Shooting the Messenger


Blaming Instagram for insecurities is short-sighted and inefficient

The generation growing up now is in a unique position of not being able to remember a world pre-internet. Most students here at best remember having a dial-up connection, but would be hard-pressed to have spent a long period of their lives without internet whatsoever. In the wake of this new era of tech savvy and arguably tech-dependent millennials, the landscape of social interaction has evolved greatly.

Whereas advertising mainly appeared in magazines and television commercials before, countless sums of money are now being invested into online social media platforms. And yet – despite major invasions of privacy and a concerning amount of our data being taken and sold to multi-million/billion dollar companies to tailor ads specifically to us – this is not the biggest grievance that I hear lately from my fellow scrollers.

As of the last few years, an overwhelming complaint has surfaced about the popular app Instagram in particular. The argument is this: Instagram makes people insecure. At first, I was a little dumbfounded by the argument. I personally have very rarely felt insecure about myself while scrolling through Instagram, so I had a hard time buying into it to begin with.

The argument is that people only post the best aspects of their lives. They post pictures that are so heavily edited that the people within the screen are unrecognizable. They post pictures of expensive vacations, elaborate meals and ridiculously luxurious nights out on the town. Meanwhile, the rest of us sit there scrolling through these pictures, feelings badly for ourselves that we are not living a life exactly like these people. We wish we were richer, prettier or more popular; whatever it is that tickles your fancy.

I have a problem with this argument. It seems as though we are shooting the messenger a bit. Instagram is only the medium used, not the dictator of what we post. If you so choose, you can post nothing but a picture of your cat every single day. The problem is not Instagram itself, it is the way in which we are using it. It is the need for us humans to try to make our mediocre lives seem thrilling and amazing, and this need is certainly not new. It is not only with the age of social media that parents would yell at you to clean your room before guests came over. People have always had the tendency to flaunt the best parts of their lives and hide the skeletons in the closet.

If the case is true that Instagram is a particularly significant catalyst for insecurity, it seems to me that the population actually has a problem with envy or self-esteem that needs to be dealt with. It’s silly to blame the girls posting their bikini pictures online for your insecurities. They are as entitled to post what they want, and they do not exist to make you feel better or worse.

In my opinion, if you find that scrolling through Instagram turns you into a big green monster or results in you crying in the fetal position, perhaps Instagram is not the real culprit here.  We are always quick to blame the medium and not the people using it. In some cases, it is justified. For example, guns are designed with the specific purpose of killing, so it is not a far stretch to toss them a part of the blame when a shooter goes rogue. However, Instagram is simply a picture-sharing platform. Outside of the basic terms and conditions guidelines, Instagram has no horse in the race in regards to what you post. They make no suggestions. We take it upon ourselves to post what we choose to post.

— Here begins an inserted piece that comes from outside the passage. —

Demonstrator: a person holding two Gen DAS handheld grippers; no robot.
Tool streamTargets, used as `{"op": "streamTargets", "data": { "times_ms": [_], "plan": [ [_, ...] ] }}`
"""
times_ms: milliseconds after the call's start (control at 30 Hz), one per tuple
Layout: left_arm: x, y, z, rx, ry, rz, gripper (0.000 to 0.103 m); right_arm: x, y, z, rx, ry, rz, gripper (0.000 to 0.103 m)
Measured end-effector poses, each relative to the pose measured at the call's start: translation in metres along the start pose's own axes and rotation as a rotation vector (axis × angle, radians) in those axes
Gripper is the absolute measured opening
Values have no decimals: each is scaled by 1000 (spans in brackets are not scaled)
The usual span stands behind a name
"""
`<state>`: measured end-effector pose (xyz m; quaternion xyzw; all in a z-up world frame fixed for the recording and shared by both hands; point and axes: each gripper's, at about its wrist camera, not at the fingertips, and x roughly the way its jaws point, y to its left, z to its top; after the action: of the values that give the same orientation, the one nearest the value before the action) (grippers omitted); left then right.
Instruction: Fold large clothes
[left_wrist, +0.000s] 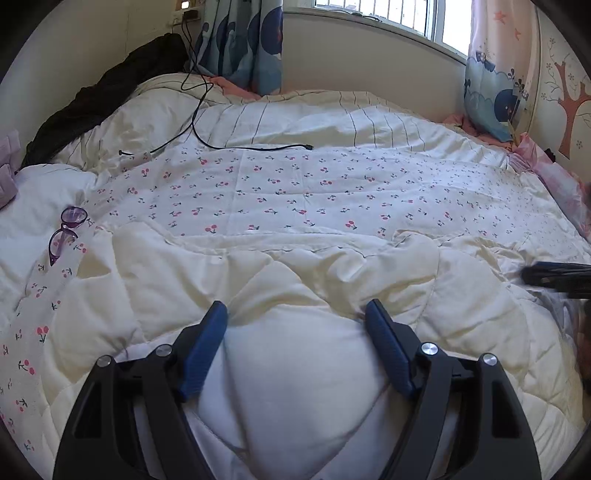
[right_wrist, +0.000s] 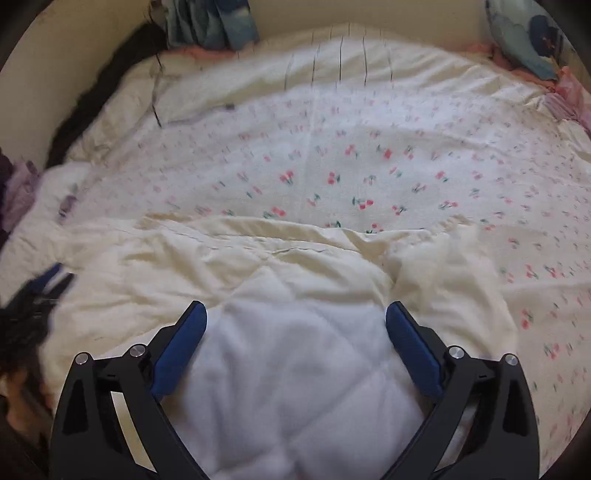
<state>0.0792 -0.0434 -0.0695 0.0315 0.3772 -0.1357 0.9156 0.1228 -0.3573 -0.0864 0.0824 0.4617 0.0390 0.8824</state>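
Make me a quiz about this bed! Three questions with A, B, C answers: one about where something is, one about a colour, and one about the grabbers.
1. Where do the glasses lie?
A. on the quilt's left side
B. on the windowsill
C. between the right gripper's pads

2. What colour are the cherries printed on the quilt?
A. blue
B. pink-red
C. yellow

3. How do the right gripper's jaws stand?
A. shut on the cable
B. shut on the curtain
C. open, with cream quilt between them

Answers:
1 A: the purple frames rest at the left in the left wrist view.
2 B: pink-red fruit, dark stems.
3 C: the blue pads stand wide apart over the fabric.
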Motion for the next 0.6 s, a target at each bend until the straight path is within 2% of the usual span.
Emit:
{"op": "streamTargets", "data": {
  "times_ms": [67,133,200,267,400,600],
  "plan": [
    [-1,1,0,-2,-5,-3,74,-30,7,-24,-25,-66,-8,94],
    [-3,0,-2,-1,-17,-6,75,-25,6,-47,-46,-83,-30,95],
    [-6,-1,-3,3,-37,-8,75,-13,3,-65,-51,-143,-36,97],
    [-7,-2,-5,5,-46,1,75,-8,10,-63,-72,-145,-70,97],
    [-8,0,-6,-2,-55,-6,75,-5,4,-59,-52,-139,-37,97],
    [-15,-2,-8,2,-86,0,76,-12,7,-66,-64,-186,-47,97]
  ]
}}
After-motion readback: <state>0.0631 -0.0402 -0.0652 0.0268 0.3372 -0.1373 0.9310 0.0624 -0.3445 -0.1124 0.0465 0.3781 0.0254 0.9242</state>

Even more, I had to laugh a bit at implication that only posting the best parts of our lives is in some way wrong. The same people that make these complaints frequently also not only do the same, but shame people that do share negative aspects of their lives as “oversharing.” Which is it? Are we morally unsound for only posting the rainbows and unicorns or are we morally unsound for posting about how we cried earlier that day?

Better yet, if this is an ongoing issue that you cannot seem to resolve, perhaps a move as radical as deleting your account is in order. There is no mandate to have an Instagram account, and if these images are something that you really find you cannot grapple with, then just don’t look at them. I know a few people personally that have taken this route and are much happier for it. You know what they say: “if you can’t handle the heat, get out of the kitchen.”

I am empathetic to those that deal with insecurities while scrolling through the web. We all have insecurities, and to say that I never ever have any flare up myself would be misleading if not an outright lie. But all I’m trying to say is that being too quick to blame these external forces may force you to overlook very influential internal forces. Maybe ask yourself where the envy and insecurity stem from, and whether it’s from a place that you can improve or from a place that you could come to terms with. From my own experience, dealing with those underlying personal issues first has a trickle-down effect that tends to see other issues solve themselves.

Either way, I hope that anyone reading this that relates to this struggle somehow finds a way to cope with these issues and can learn to scroll happily on.